- _WHAT YOU ARE ASKED TO DO_
Copy every line below that has the word "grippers" in it.

- _PROVIDED MATERIAL_
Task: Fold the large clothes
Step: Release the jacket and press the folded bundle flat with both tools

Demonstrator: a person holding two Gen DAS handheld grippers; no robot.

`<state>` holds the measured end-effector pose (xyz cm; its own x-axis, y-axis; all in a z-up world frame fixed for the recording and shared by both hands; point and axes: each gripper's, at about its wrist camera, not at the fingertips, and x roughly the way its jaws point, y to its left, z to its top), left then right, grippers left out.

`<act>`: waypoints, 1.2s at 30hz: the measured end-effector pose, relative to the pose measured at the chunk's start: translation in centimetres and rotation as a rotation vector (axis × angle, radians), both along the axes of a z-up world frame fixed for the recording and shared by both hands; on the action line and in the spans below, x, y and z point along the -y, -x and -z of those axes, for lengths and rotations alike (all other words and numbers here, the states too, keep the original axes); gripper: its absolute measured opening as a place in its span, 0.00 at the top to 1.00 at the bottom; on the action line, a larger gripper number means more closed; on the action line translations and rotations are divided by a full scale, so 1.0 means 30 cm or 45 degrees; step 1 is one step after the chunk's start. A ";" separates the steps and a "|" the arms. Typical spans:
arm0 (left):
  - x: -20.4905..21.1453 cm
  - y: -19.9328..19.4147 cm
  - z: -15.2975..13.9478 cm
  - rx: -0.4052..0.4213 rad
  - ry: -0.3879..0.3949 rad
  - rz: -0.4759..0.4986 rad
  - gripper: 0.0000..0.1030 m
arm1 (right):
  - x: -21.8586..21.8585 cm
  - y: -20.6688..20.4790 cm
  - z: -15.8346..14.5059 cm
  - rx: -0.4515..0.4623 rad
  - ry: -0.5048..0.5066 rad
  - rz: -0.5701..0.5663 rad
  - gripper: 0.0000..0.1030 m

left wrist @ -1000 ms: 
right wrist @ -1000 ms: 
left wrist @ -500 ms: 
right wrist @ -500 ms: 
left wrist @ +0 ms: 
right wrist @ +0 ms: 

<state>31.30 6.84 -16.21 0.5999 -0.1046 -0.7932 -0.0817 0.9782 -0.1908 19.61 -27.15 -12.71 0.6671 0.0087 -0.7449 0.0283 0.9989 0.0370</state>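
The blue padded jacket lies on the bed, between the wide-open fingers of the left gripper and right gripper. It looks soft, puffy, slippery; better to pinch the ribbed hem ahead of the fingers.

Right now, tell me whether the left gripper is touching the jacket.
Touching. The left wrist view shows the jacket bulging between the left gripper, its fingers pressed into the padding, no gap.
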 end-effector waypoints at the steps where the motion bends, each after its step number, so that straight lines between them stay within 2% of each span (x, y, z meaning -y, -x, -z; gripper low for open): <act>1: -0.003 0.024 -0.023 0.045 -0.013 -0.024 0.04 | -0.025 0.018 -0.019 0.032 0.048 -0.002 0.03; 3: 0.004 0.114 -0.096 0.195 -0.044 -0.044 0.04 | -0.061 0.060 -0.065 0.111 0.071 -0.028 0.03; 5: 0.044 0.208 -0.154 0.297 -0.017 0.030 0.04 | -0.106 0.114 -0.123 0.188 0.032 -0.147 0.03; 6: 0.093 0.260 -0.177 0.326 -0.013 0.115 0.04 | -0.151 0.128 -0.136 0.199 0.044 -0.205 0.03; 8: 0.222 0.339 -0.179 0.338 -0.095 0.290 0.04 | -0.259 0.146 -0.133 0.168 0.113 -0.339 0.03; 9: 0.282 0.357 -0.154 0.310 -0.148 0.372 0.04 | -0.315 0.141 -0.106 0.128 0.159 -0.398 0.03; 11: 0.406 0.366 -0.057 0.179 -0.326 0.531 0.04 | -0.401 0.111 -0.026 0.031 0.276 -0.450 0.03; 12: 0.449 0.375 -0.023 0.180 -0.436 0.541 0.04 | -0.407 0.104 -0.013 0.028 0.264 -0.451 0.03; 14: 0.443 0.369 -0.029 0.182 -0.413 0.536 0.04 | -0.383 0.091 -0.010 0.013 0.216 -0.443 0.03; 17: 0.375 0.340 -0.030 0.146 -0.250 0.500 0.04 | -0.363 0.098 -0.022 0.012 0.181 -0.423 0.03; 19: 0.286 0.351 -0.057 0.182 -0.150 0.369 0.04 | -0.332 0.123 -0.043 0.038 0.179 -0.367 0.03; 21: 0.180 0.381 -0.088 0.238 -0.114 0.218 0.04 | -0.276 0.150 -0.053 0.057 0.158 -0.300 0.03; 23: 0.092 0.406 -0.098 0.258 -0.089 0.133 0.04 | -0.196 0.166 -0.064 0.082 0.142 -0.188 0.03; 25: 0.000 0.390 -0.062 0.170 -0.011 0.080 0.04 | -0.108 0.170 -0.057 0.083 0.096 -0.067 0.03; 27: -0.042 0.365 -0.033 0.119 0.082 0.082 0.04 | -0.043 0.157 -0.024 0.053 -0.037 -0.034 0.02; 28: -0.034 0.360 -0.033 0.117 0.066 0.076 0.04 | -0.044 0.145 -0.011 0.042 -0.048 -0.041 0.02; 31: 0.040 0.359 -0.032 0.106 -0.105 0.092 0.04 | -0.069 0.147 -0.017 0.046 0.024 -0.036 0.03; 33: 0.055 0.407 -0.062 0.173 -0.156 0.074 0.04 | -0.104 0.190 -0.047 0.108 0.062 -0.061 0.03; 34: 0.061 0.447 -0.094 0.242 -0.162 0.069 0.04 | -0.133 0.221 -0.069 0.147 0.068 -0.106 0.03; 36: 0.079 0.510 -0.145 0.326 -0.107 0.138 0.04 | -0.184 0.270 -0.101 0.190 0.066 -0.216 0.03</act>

- _ANSWER SPACE_
Demonstrator: a person holding two Gen DAS handheld grippers; no robot.
`<state>` holds the measured end-effector pose (xyz cm; its own x-axis, y-axis; all in a z-up world frame fixed for the recording and shared by both hands; point and axes: each gripper's, at about its wrist camera, not at the fingertips, and x roughly the way its jaws point, y to its left, z to its top), left then right, grippers left out.

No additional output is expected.